Home > Hadoop, java, linux > TF-IDF in Hadoop Part 3: Documents in Corpus and TFIDF Computation

TF-IDF in Hadoop Part 3: Documents in Corpus and TFIDF Computation

The previous 2 parts of this post did the small part of the job for calculating the TF-IDF for each “term” in different documents in “corpus”. Since the implementation depends on concepts of Information Retrieval, specially for starters in Information Retrieval, take a look at the book Christopher D. ManningPrabhakar Raghavan and Hinrich SchützeIntroduction to Information Retrieval, Cambridge University Press. 2008. The authors are professors at Stanford and Stuttgart Universities, have different exercises in the subject, and I found out good resources in Chapter 7, showing the basic concepts of the TF-IDF algorithm. As I mentioned before, I had first read the term 7 years ago when I was writing my BS in Computer Science degree report (Portuguese) for the problem of user profile matching and clustering. Interestingly enough, I started learning hadoop about 2 weeks ago and I was stoked about it, because my first contact with MapReduce was actually using mongoDB during my MS in Computer Science thesis report when I needed to generate a report over a data-centric collection of data collected from an environmental Sensor Network using the mongoDB’s MapReduce API over distributed mongoDB Shards. All in all, it seems the time to put this in practice is now :).

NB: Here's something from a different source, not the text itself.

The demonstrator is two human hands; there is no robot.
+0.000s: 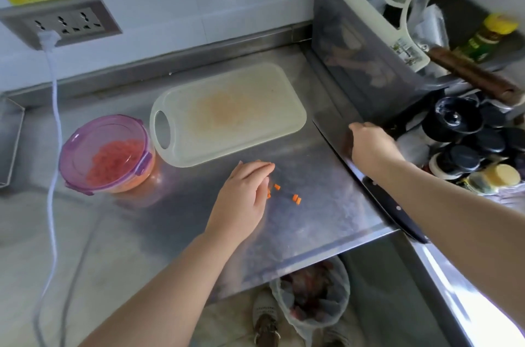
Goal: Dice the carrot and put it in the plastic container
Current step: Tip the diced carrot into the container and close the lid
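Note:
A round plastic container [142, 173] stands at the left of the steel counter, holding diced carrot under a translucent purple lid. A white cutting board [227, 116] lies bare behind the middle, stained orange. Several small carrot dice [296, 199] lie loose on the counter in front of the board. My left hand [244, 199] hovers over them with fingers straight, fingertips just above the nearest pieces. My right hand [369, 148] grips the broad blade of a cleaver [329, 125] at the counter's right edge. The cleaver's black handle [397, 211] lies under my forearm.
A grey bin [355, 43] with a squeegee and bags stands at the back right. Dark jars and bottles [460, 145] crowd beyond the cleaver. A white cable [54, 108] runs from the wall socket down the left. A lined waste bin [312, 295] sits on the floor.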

Job 3: Documents in Corpus and TF-IDF computation

In order to summarize the idea of scoring words based on its occurrence in corpus, I will use graphical and textual examples of the algorithm to take advantage of this post and make it clear what the exercises really are. Ricky Ho has implemented TF-IDF using Apache PIG and documented exactly the steps described by the algorithm in a very nice diagram shown below. Ricky also made a good summary about the terms “term frequency” and “inverse document frequency”, so check his website out in case you need.

The TF-IDF MapReduce Phases by Ricky Ho

This post implements the third round of the implementation, where the count of words are done by counting the size of the array that brings all the documents for each of the words, taking into consideration the output of the previous phase. Let’s take a look at the data format from the previous job and see if it matches the description of the diagram presented (note that the order of the terms are not sorted. I selected the term “therefore” at random):

training@training-vm:~/git/exercises/shakespeare$ hadoop fs -cat 2-word-counts/part-r-00000 | less
therefore@all-shakespeare       652/738781
therefore@leornardo-davinci-all.txt     124/149612
therefore@the-outline-of-science-vol1.txt       36/70650

The output shows each term at each document, and the number of its occurrence on the given document, accompanied by the total number of terms in the document. So, the final Mapper and Reducer were defined as follows:

  • Map:
    • Input: ((term@document), n/N)
    • Re-arrange the mapper to have the word as the key, since we need to count the number of documents where it occurs
    • Output: (term, document=n/N)
  • Reducer:
    • D = total number of documents in corpus. This can be passed by the driver as a constant;
    • d = number of documents in corpus where the term appears. It is a counter over the reduced values for each term;
    • TFIDF = n/N * log(D/d);
    • Output: ((word@document), d/D, (n/N), TFIDF)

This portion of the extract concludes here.